**EXERCISE DESCRIPTION:**
An exact repetition of the data below, without images, is the expected answer.

[[ DATA FOR THE TASK, beginning ]]

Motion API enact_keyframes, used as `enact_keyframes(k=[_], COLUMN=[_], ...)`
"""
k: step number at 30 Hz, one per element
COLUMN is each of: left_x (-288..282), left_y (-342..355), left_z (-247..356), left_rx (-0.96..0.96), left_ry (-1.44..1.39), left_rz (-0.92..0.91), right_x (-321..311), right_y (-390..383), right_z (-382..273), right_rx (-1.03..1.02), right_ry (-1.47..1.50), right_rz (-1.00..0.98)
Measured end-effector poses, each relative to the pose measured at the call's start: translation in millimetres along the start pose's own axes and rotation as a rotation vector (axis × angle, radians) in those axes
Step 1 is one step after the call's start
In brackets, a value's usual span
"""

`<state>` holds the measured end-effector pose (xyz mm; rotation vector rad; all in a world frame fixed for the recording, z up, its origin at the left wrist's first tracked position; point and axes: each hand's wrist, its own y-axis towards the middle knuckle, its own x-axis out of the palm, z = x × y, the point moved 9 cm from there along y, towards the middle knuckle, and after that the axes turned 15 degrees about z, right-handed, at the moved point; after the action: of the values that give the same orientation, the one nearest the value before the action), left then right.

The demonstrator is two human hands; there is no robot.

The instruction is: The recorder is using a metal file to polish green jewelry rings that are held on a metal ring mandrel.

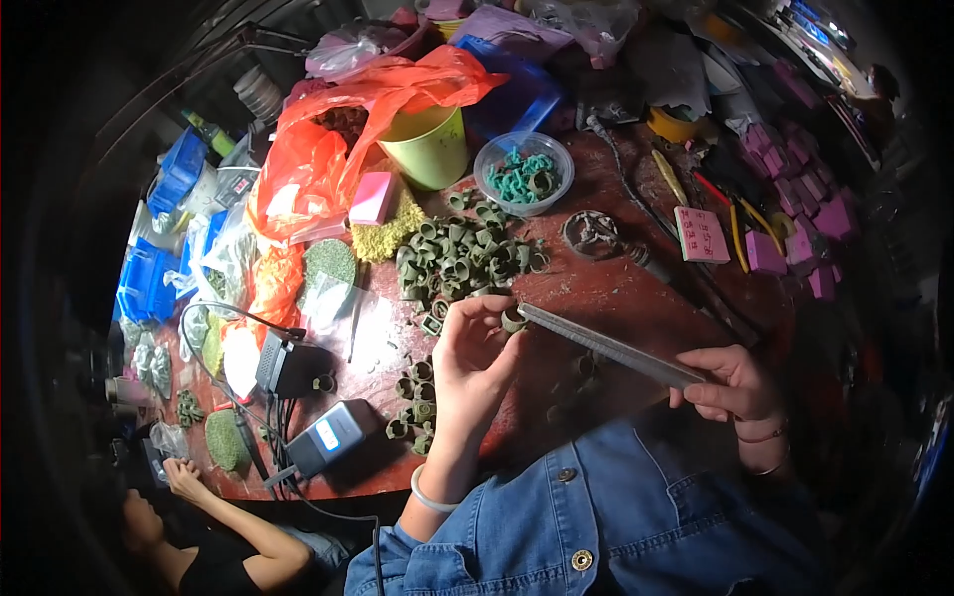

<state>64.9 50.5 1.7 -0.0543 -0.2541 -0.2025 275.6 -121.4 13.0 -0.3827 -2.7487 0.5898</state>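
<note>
Fingers of the left hand are closed on a small green ring, lifted above the red surface so a flat metal file, gripped by the right hand, is laid on it. More rings are piled behind.

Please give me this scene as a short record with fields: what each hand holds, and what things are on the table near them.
left hand: left hand pinches a small green ring at the fingertips
right hand: right hand grips a long flat metal file
contact: the file's far end lies against the ring
pile: more green rings heaped on the red-brown table
container: clear plastic tub with teal rings
also near: green cup, orange plastic bag, two dark power adapters
</note>
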Motion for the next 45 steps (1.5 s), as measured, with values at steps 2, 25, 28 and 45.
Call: enact_keyframes(k=[2,25,28,45], left_x=[0,30,30,32], left_y=[-1,-36,-36,-42], left_z=[5,-18,-20,-22], left_rx=[-0.049,-0.504,-0.496,-0.528], left_ry=[-0.11,-0.499,-0.499,-0.469], left_rz=[-0.006,-0.179,-0.183,-0.288], right_x=[3,61,62,67], right_y=[0,13,13,15], right_z=[-1,-31,-35,-32], right_rx=[0.011,-0.253,-0.351,-0.322], right_ry=[-0.017,-0.3,-0.383,-0.424], right_rz=[-0.017,-0.161,-0.137,-0.124])
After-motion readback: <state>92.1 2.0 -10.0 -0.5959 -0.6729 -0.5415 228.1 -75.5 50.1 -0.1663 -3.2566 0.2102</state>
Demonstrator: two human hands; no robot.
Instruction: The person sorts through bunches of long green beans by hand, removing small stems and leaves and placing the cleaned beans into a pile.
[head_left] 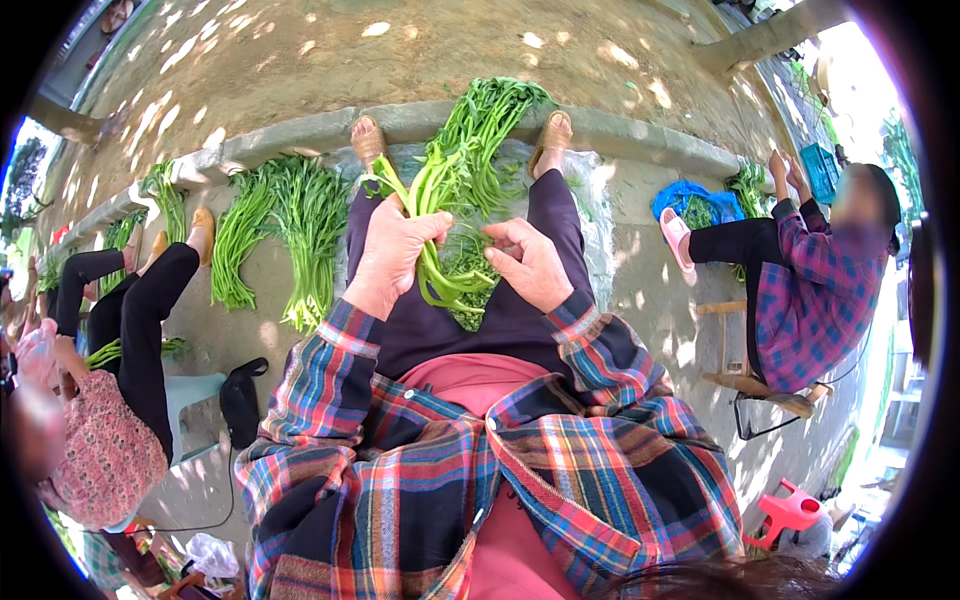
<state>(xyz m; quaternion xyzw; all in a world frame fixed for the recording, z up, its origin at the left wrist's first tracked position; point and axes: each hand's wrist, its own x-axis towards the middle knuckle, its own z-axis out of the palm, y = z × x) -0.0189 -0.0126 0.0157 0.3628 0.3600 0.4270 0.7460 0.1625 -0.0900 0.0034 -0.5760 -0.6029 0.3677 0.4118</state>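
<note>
At the far left, a seated person in a flowered shirt (105, 450) is being cut off by the dark rim, the hands showing too poorly to make out. Two bundles of greens (312, 240) are lying on the concrete floor (275, 345), with floor showing between them and the black bag (243, 400). The left hand (395, 245) is gripping green stems (432, 272) over the lap, its wrapped fingers hiding their middle. Beyond, a larger pile of greens (495, 125) is lying between the feet, reaching over the curb's edge (640, 137). The right hand (530, 262) is hovering just beside the stems, fingers half curled; I cannot tell whether the fingertips are pinching anything. Open floor is stretching from the plastic sheet (600, 235) toward a blue bag (735, 205). At right, a person in a checked shirt (820, 300) is sitting, partly hiding a wooden stool (750, 382).
</note>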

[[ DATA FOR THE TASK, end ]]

**RESPONSE TO THE EXERCISE:**
Motion API enact_keyframes, used as `enact_keyframes(k=[_], COLUMN=[_], ...)`
"""
k: step number at 30 Hz, one per element
COLUMN is each of: left_x (-288..282), left_y (-342..355), left_z (-247..356), left_rx (-0.96..0.96), left_ry (-1.44..1.39), left_rz (-0.92..0.91), right_x (-321..311), right_y (-390..383), right_z (-382..273), right_rx (-1.03..1.02), right_ry (-1.47..1.50), right_rz (-1.00..0.98)
Measured end-effector poses, each relative to the pose measured at the call's start: translation in millimetres along the start pose's own axes and rotation as a rotation vector (axis × angle, radians) in those axes
Step 1 is one step after the call's start
In brackets, a value's usual span
"""

`<state>` holds the measured end-effector pose (xyz mm; rotation vector rad; all in a world frame fixed for the recording, z up, its origin at the left wrist's first tracked position; point and axes: each hand's wrist, its own y-axis towards the middle knuckle, its own x-axis out of the palm, z = x × y, the point moved 9 cm from there along y, towards the middle knuckle, and after that the axes turned 15 degrees about z, right-handed, at the moved point; after the action: of the values that give the same orientation, the one nearest the value before the action), left then right.

The demonstrator is two human hands; there is no robot.

The instruction is: The recorder is using a metal file to polish green jewelry rings that are held on a metal ring mandrel.


<state>64.9 50.5 1.7 -0.0543 -0.2541 -0.2025 275.6 -121.4 13.0 -0.3827 -2.7487 0.5898</state>
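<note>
Fingers of the left hand are closed on a small green ring, lifted above the red surface so a flat metal file, gripped by the right hand, is laid on it. More rings are piled behind.

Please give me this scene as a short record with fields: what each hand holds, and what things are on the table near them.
left hand: left hand pinches a small green ring at the fingertips
right hand: right hand grips a long flat metal file
contact: the file's far end lies against the ring
pile: more green rings heaped on the red-brown table
container: clear plastic tub with teal rings
also near: green cup, orange plastic bag, two dark power adapters
</note>
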Motion for the next 45 steps (1.5 s), as measured, with values at steps 2, 25, 28 and 45.
Call: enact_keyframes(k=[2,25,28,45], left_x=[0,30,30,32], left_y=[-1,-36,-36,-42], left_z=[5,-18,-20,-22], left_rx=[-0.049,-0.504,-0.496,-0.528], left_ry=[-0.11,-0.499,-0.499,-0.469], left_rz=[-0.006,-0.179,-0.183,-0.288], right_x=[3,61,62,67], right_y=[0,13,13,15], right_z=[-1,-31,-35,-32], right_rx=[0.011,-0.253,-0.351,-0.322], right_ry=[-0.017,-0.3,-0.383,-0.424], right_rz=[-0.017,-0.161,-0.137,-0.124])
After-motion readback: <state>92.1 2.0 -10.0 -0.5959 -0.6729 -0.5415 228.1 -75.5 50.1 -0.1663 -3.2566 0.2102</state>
Demonstrator: two human hands; no robot.
Instruction: The person sorts through bunches of long green beans by hand, removing small stems and leaves and placing the cleaned beans into a pile.
[head_left] 
<state>(xyz m; quaternion xyzw; all in a world frame fixed for the recording, z up, its origin at the left wrist's first tracked position; point and axes: each hand's wrist, its own x-axis towards the middle knuckle, its own z-axis out of the palm, y = z × x) -0.0189 -0.0126 0.0157 0.3628 0.3600 0.4270 0.7460 0.1625 -0.0900 0.0034 -0.5760 -0.6029 0.3677 0.4118</state>
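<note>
At the far left, a seated person in a flowered shirt (105, 450) is being cut off by the dark rim, the hands showing too poorly to make out. Two bundles of greens (312, 240) are lying on the concrete floor (275, 345), with floor showing between them and the black bag (243, 400). The left hand (395, 245) is gripping green stems (432, 272) over the lap, its wrapped fingers hiding their middle. Beyond, a larger pile of greens (495, 125) is lying between the feet, reaching over the curb's edge (640, 137). The right hand (530, 262) is hovering just beside the stems, fingers half curled; I cannot tell whether the fingertips are pinching anything. Open floor is stretching from the plastic sheet (600, 235) toward a blue bag (735, 205). At right, a person in a checked shirt (820, 300) is sitting, partly hiding a wooden stool (750, 382).
</note>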

Nothing more is needed for this answer.